DATA EXCERPT:
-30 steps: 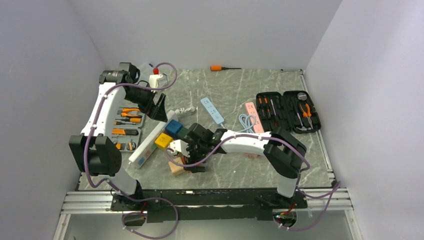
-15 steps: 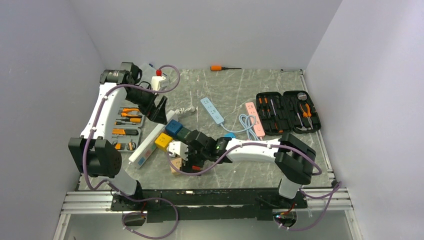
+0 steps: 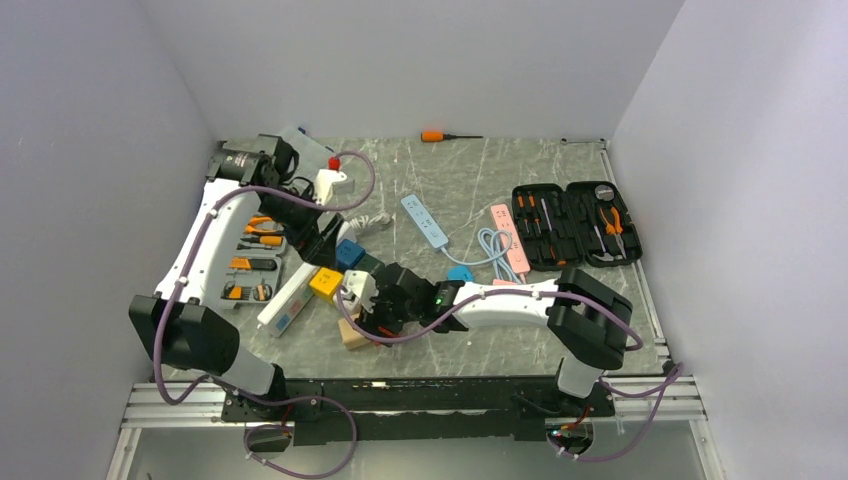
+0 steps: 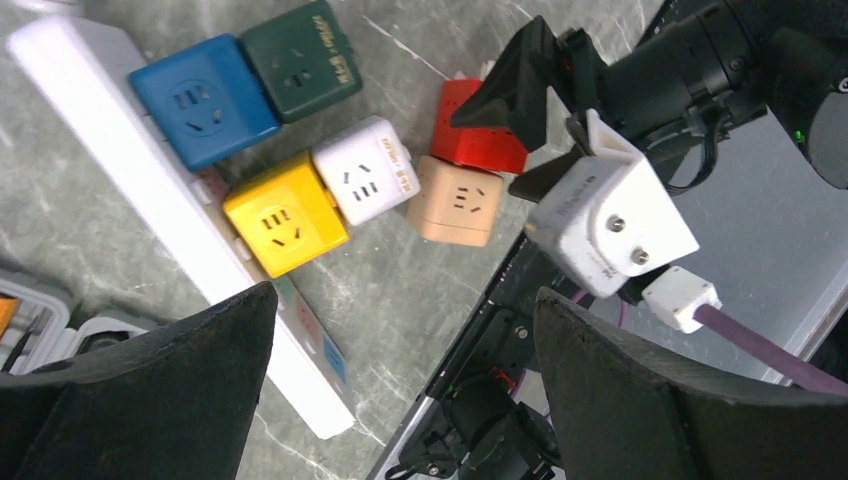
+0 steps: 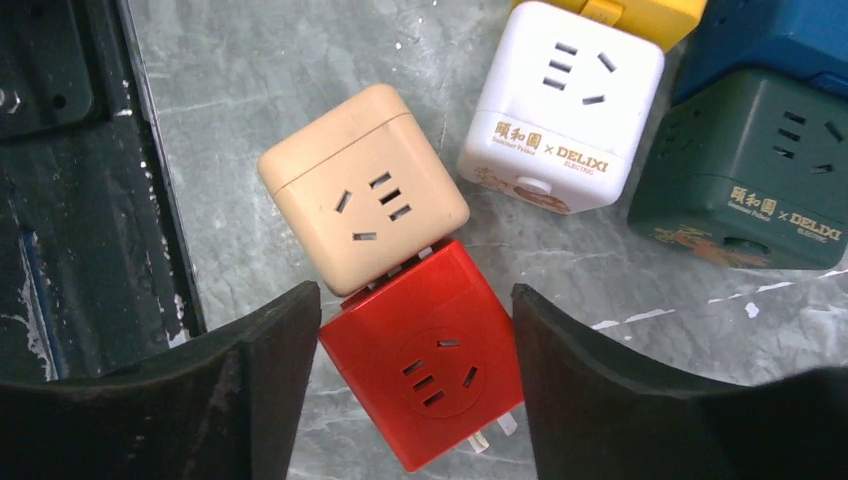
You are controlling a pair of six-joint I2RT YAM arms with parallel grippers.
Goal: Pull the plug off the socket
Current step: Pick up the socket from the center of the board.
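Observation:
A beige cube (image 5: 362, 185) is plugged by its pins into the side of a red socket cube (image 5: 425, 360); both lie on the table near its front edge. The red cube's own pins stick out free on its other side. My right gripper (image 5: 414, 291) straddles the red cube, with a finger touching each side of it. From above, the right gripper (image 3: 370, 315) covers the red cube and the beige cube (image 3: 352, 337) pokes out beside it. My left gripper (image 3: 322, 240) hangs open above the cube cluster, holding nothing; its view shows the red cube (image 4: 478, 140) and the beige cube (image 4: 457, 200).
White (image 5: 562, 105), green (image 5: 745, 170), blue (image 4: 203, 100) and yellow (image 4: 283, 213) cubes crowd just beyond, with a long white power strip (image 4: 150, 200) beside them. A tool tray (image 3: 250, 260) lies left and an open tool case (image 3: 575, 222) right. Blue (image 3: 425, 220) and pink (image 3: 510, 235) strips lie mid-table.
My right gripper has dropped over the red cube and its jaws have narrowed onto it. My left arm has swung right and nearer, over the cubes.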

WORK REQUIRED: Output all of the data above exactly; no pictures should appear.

RESULT OF THIS EXERCISE:
-30 steps: 
-15 steps: 
+0 steps: 
+0 steps: 
+0 steps: 
You are controlling a pair of six-joint I2RT YAM arms with parallel grippers.
Goal: Pull the plug off the socket
Current step: Pick up the socket from the center of the board.
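Observation:
A beige cube (image 5: 362, 185) is plugged by its pins into the side of a red socket cube (image 5: 425, 360); both lie on the table near its front edge. The red cube's own pins stick out free on its other side. My right gripper (image 5: 414, 291) straddles the red cube, with a finger touching each side of it. From above, the right gripper (image 3: 370, 315) covers the red cube and the beige cube (image 3: 352, 337) pokes out beside it. My left gripper (image 3: 322, 240) hangs open above the cube cluster, holding nothing; its view shows the red cube (image 4: 478, 140) and the beige cube (image 4: 457, 200).
White (image 5: 562, 105), green (image 5: 745, 170), blue (image 4: 203, 100) and yellow (image 4: 283, 213) cubes crowd just beyond, with a long white power strip (image 4: 150, 200) beside them. A tool tray (image 3: 250, 260) lies left and an open tool case (image 3: 575, 222) right. Blue (image 3: 425, 220) and pink (image 3: 510, 235) strips lie mid-table.
My right gripper has dropped over the red cube and its jaws have narrowed onto it. My left arm has swung right and nearer, over the cubes.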

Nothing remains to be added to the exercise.